● What needs to be done: Give back the data below word for word. Any image in it should be left out.

▼

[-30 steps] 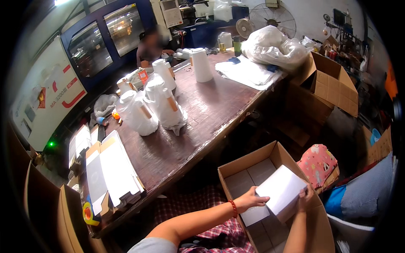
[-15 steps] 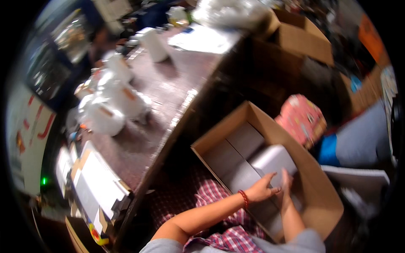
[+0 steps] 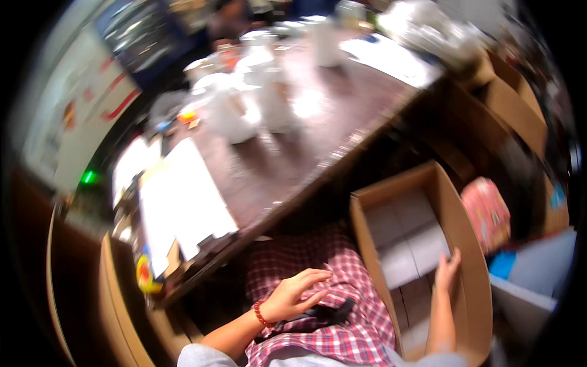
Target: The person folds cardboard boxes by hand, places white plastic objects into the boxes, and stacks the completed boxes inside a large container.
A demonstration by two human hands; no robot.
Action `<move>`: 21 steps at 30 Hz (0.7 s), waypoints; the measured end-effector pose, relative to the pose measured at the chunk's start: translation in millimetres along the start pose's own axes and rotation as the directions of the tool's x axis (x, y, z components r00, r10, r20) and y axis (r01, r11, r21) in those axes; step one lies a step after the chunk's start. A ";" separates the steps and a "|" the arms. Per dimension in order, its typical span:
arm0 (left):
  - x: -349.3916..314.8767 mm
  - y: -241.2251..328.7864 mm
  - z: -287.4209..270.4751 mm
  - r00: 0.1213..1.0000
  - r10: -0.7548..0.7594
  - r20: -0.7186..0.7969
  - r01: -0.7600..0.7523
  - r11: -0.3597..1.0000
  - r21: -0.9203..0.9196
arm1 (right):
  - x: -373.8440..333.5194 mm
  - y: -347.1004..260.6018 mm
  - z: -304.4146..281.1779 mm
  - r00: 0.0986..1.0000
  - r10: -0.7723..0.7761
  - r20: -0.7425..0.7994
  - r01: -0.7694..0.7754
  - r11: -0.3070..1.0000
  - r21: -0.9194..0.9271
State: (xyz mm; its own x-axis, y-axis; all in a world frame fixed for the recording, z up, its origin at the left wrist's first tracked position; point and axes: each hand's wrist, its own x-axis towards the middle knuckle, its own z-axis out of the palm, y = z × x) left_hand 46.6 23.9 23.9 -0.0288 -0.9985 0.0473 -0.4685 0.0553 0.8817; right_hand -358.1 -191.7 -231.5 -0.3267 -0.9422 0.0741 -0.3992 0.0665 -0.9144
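Note:
To my right stands a tall open brown carton [image 3: 474, 296], with several white boxes [image 3: 408, 244] packed side by side inside. My right hand [image 3: 447, 274] is inside it, by the right wall. Its fingers are apart at the edge of the boxes; whether they touch one is blurred. Over my lap hangs my left hand [image 3: 293, 297], empty, its fingers stretched out and a red bead bracelet [image 3: 262, 313] on the wrist. Below it lies red checked cloth [image 3: 324, 257].
A dark table [image 3: 269, 177] stretches ahead, bearing several translucent white containers [image 3: 229, 116] and white papers [image 3: 183, 196]. A yellow tape roll [image 3: 145, 275] sits at its near left corner. Flattened cardboard [image 3: 116, 306] stands left; a pink patterned bundle [image 3: 486, 214] lies beyond the carton.
My left hand has left the carton and moved left over my lap. My right hand stays inside, now by the right wall. The view has turned left, and the raised white box now sits level with the others.

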 end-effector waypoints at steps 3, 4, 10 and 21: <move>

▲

● Problem solution:
[-30 steps] 
[-15 steps] 
[+0 steps] 
Target: The person folds cardboard boxes by hand, places white plastic objects into the boxes, and stacks the completed boxes inside a large container.
A demonstration by two human hands; no robot.
Action `<move>`: 21 steps at 30 Hz (0.7 s), waypoints; the measured end-effector pose, relative to the pose measured at the chunk's start: translation in millimetres along the start pose's own axes and rotation as the directions of the tool's x axis (x, y, z components r00, r10, r20) and y axis (r01, r11, r21) in those axes; step one lies a step after the chunk's start. A ";" separates the steps and a "|" the arms. Per dimension in order, its typical span:
arm0 (left):
  - x: -349.3916..314.8767 mm
  - y: -241.2251..328.7864 mm
  - z: -287.4209..270.4751 mm
  - r00: 0.1213..1.0000
  - r10: -0.7548..0.7594
  - r20: -0.7186..0.7969
  - r01: -0.7600..0.7523
  - r11: -0.3597..1.0000
  - r21: -0.9203..0.9196
arm1 (right):
  - x: -373.8440..333.5194 mm
  - y: -347.1004..260.6018 mm
  - z: -304.4146..281.1779 mm
  - r00: 0.0986..1.0000
  - r10: -0.7723..0.7761
  - r20: -0.7425..0.7994
  - r01: -0.7694..0.7754
  - r11: -0.3070..1.0000
  - r21: -0.9194..0.9271
State: (xyz mm; its own x-axis, y-axis; all in a world frame fixed for the recording, z up, its origin at the left wrist's first tracked position; point and axes: each hand's wrist, its own x-axis towards the middle knuckle, its own z-axis out of the palm, y = z × x) left_hand 46.6 23.9 23.9 -0.0288 -0.9985 0.0473 -0.4685 0.0553 0.8817; right_hand -358.1 -191.7 -231.5 -0.3267 -0.9422 0.0741 -0.3992 0.0665 -0.9144
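Note:
To my right stands a tall open brown carton [image 3: 474, 296], with several white boxes [image 3: 408, 244] packed side by side inside. My right hand [image 3: 447, 274] is inside it, by the right wall. Its fingers are apart at the edge of the boxes; whether they touch one is blurred. Over my lap hangs my left hand [image 3: 293, 297], empty, its fingers stretched out and a red bead bracelet [image 3: 262, 313] on the wrist. Below it lies red checked cloth [image 3: 324, 257].
A dark table [image 3: 269, 177] stretches ahead, bearing several translucent white containers [image 3: 229, 116] and white papers [image 3: 183, 196]. A yellow tape roll [image 3: 145, 275] sits at its near left corner. Flattened cardboard [image 3: 116, 306] stands left; a pink patterned bundle [image 3: 486, 214] lies beyond the carton.
My left hand has left the carton and moved left over my lap. My right hand stays inside, now by the right wall. The view has turned left, and the raised white box now sits level with the others.
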
 end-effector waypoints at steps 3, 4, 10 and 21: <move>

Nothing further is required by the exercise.